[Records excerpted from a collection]
····················

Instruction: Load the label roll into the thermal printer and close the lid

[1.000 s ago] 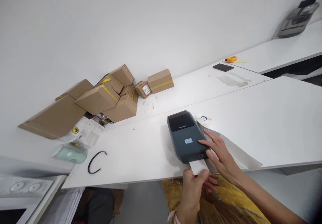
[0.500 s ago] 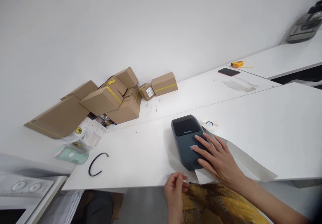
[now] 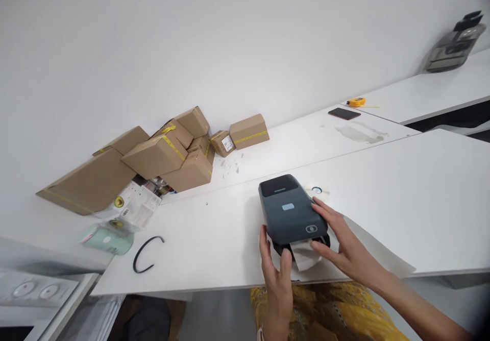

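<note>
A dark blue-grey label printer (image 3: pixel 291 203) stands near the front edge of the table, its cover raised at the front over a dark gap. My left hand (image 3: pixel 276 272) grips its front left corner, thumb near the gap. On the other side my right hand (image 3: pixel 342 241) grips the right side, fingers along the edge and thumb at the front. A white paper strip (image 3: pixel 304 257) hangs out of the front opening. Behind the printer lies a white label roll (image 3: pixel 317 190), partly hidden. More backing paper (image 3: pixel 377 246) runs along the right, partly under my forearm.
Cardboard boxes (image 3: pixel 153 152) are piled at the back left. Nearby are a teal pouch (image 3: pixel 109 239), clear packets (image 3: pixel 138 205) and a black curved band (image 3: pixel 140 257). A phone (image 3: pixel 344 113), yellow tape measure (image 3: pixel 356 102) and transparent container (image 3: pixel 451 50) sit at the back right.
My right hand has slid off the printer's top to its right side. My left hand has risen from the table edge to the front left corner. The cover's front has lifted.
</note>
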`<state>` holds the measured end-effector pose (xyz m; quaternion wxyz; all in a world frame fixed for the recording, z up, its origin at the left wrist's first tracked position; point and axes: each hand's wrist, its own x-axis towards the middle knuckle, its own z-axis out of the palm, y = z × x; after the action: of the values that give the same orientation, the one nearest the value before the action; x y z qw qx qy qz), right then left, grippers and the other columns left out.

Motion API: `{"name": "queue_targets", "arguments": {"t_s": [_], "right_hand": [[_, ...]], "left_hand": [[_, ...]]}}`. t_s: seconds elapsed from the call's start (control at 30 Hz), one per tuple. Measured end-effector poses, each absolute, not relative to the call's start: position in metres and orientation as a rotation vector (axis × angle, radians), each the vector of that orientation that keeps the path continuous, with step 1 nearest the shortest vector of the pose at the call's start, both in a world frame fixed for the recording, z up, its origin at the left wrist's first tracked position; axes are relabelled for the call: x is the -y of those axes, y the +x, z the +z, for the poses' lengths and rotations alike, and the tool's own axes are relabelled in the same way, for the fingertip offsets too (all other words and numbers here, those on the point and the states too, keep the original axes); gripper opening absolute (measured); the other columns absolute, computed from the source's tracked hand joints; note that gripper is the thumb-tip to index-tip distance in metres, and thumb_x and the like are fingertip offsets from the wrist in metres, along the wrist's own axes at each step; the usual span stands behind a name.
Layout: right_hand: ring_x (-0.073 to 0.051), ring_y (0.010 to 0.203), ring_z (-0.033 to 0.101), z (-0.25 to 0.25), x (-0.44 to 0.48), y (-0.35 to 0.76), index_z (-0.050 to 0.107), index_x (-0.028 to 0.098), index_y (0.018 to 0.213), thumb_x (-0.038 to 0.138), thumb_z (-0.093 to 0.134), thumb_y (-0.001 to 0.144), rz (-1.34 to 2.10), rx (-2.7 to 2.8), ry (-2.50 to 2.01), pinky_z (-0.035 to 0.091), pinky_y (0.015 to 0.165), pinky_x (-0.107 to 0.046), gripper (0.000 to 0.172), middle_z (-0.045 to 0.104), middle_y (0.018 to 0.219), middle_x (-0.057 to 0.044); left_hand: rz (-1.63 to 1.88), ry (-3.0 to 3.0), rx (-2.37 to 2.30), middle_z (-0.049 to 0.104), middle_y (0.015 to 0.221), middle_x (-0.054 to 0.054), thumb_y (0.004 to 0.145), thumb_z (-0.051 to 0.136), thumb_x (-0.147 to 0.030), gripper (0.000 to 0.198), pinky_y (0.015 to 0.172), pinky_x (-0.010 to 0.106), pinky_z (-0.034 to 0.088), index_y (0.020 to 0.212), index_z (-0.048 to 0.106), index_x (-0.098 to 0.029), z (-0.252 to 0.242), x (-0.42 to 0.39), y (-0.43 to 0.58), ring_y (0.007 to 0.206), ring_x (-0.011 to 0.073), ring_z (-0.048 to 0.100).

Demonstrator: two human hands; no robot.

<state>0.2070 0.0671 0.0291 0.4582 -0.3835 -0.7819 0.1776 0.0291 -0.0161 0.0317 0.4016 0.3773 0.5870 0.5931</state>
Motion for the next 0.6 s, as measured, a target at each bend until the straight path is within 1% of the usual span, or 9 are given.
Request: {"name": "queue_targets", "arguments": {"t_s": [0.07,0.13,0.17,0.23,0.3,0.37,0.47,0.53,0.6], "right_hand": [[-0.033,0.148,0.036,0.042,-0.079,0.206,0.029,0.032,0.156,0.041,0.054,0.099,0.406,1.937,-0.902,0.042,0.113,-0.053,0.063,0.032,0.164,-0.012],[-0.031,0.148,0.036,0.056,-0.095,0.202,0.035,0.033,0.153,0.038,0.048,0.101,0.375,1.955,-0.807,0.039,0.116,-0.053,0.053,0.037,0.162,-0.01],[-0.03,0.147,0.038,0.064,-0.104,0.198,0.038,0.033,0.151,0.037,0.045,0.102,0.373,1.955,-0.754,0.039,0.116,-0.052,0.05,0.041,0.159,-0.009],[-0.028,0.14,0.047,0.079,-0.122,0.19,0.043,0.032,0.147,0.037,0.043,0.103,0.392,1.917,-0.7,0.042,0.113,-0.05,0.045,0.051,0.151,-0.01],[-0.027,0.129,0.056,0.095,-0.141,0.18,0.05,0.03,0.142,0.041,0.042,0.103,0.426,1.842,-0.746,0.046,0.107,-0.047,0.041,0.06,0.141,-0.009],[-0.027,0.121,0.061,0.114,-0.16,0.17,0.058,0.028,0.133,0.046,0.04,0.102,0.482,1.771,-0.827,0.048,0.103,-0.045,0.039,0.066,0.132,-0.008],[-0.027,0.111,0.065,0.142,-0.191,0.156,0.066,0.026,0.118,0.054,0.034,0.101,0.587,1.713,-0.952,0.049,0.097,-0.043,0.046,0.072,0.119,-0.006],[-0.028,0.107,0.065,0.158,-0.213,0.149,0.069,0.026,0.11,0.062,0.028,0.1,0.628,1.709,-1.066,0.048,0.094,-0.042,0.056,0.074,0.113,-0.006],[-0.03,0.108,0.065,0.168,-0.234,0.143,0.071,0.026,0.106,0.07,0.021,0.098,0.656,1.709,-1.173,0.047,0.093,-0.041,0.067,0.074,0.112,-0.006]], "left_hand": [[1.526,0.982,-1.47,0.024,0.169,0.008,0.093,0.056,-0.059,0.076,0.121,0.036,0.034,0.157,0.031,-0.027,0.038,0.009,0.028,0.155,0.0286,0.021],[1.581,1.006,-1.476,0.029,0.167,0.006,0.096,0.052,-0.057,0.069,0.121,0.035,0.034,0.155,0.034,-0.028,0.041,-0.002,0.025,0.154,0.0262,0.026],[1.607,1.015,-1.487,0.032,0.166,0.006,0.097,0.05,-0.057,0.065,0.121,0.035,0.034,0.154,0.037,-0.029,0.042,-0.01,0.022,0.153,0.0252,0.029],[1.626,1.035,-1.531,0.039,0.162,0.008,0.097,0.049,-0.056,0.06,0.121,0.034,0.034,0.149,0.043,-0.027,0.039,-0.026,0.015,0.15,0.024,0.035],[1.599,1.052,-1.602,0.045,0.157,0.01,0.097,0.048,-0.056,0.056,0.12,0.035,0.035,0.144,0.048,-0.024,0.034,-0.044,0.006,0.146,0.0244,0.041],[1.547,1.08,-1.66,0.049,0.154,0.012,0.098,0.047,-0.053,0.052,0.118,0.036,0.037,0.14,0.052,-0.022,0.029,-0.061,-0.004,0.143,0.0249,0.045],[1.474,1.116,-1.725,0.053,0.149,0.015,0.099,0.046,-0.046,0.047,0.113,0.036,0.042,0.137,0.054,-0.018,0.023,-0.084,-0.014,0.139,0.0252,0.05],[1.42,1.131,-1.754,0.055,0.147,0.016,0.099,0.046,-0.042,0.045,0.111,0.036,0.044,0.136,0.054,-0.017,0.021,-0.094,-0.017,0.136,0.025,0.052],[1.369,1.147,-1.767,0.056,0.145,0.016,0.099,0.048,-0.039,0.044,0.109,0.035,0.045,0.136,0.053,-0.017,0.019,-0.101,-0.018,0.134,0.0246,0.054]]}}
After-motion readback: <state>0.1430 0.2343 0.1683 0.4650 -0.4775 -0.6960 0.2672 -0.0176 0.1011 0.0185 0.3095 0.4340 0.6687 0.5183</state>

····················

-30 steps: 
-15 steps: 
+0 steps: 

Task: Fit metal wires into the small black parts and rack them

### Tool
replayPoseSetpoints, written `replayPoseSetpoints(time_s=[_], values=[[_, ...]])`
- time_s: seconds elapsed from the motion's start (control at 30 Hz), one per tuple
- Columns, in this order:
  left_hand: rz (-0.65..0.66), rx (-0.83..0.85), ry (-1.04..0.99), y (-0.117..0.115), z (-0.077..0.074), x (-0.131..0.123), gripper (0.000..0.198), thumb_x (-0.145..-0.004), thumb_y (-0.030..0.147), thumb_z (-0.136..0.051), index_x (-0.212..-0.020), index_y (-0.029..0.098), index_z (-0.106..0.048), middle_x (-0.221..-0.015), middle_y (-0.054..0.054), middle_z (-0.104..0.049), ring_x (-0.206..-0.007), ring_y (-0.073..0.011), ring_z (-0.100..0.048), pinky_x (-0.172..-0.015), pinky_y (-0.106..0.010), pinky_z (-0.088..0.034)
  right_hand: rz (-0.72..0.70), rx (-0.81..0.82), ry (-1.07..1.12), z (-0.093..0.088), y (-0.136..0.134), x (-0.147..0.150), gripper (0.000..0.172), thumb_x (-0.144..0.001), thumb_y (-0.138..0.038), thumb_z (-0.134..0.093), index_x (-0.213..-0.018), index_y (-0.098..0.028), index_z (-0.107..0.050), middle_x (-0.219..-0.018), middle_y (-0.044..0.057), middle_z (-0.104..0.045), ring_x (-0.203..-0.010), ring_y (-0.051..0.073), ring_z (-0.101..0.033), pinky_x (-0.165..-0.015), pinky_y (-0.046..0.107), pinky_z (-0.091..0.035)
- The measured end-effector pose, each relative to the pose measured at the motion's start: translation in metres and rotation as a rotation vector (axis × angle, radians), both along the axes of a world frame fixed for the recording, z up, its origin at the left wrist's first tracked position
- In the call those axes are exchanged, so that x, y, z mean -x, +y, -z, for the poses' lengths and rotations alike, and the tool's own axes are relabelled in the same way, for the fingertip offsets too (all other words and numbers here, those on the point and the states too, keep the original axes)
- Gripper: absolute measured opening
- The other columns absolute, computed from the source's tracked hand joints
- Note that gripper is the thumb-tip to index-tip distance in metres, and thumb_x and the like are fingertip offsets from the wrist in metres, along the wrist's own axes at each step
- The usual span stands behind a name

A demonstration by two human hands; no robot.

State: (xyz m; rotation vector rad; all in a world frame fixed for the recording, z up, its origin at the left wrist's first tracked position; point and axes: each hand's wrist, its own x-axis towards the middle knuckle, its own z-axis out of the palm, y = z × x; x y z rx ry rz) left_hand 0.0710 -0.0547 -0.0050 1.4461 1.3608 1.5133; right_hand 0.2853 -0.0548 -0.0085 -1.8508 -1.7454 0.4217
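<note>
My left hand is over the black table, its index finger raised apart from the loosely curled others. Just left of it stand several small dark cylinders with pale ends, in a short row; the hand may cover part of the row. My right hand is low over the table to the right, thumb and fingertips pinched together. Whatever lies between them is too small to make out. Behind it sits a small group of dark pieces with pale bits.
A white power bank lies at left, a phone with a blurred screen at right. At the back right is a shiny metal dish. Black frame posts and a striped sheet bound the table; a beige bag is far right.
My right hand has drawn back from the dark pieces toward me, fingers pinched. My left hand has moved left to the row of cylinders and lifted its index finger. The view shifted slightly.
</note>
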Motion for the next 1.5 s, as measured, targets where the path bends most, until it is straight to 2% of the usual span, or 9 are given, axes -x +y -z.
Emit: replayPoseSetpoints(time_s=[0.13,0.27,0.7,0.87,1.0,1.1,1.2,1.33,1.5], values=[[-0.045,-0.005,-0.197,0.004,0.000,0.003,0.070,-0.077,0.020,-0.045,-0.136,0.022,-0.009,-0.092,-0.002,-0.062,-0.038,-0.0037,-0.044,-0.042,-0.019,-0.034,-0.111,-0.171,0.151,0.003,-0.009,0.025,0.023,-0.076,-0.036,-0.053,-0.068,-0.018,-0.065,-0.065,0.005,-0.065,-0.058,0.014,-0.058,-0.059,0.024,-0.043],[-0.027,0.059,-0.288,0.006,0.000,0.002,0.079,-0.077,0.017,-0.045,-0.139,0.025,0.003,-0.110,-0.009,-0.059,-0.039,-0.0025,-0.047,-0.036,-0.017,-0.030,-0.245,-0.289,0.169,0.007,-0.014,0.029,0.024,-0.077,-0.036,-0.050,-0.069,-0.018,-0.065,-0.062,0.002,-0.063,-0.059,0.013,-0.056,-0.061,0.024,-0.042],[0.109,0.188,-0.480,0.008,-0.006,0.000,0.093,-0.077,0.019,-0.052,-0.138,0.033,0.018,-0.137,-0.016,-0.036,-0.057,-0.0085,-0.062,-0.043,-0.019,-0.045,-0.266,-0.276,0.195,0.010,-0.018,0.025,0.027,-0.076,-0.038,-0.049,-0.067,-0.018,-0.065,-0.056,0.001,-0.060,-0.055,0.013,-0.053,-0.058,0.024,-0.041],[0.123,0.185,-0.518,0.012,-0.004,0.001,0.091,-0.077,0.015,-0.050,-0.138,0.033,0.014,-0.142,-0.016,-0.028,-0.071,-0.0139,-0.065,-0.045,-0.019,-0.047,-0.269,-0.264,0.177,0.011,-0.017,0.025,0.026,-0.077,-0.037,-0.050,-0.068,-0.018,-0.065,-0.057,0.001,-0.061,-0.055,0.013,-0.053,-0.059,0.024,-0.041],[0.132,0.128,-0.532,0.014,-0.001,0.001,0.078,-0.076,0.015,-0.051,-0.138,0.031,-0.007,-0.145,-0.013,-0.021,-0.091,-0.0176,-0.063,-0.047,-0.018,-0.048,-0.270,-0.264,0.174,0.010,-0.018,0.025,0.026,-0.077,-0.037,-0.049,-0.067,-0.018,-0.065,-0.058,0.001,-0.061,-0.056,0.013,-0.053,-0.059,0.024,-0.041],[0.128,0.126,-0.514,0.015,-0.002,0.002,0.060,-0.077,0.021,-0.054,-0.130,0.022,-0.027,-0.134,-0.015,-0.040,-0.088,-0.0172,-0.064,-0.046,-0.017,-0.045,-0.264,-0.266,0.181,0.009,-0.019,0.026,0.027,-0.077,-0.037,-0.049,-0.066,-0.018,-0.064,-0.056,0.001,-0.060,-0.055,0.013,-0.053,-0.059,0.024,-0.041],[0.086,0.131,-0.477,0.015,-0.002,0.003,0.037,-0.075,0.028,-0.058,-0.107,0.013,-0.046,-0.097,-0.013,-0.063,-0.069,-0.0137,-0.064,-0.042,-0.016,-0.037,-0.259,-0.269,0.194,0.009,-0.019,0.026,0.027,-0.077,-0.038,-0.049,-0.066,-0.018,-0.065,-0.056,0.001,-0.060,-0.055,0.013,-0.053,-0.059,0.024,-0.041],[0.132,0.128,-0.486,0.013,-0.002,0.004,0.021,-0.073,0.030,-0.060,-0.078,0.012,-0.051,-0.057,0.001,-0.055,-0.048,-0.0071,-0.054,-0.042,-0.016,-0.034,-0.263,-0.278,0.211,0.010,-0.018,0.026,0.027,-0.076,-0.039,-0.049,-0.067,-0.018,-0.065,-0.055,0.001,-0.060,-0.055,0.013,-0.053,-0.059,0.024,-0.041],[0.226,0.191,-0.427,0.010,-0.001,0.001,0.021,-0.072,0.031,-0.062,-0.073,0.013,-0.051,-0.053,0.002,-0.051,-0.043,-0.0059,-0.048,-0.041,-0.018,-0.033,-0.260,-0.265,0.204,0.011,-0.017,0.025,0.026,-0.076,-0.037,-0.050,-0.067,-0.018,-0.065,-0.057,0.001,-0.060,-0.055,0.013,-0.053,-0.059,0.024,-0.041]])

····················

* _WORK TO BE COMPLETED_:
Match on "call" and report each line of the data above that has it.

* _RESULT FOR THIS TASK_:
Motion API: `{"name": "queue_targets", "arguments": {"t_s": [_], "right_hand": [[_, ...]], "left_hand": [[_, ...]]}}`. t_s: seconds elapsed from the call's start (control at 30 Hz), one per tuple. Measured end-effector poses, each absolute, not relative to the call's start: position in metres and orientation as a rotation vector (axis × angle, radians), each the vector of that orientation that keeps the path continuous, with step 1 nearest the shortest vector of the pose at the call's start, both in a world frame fixed for the recording, z up, its origin at the left wrist's first tracked position; axes are relabelled for the call: x is the -y of those axes, y the +x, z the +z, for the poses' lengths and rotations alike, and the tool's own axes are relabelled in the same way, for the fingertip offsets too (all other words and numbers here, those on the point and the states too, keep the original axes); gripper opening absolute (measured); the other columns absolute, computed from the source's tracked hand joints; note that gripper is the thumb-tip to index-tip distance in metres, and thumb_x and the like are fingertip offsets from the wrist in metres, along the wrist's own axes at each step; the usual span stands behind a name.
- In the call those axes are exchanged, so that x, y, z mean -x, +y, -z, for the poses' lengths and rotations alike, and the tool's own axes are relabelled in the same way, for the fingertip offsets too (all other words and numbers here, those on the point and the states too, keep the original axes)

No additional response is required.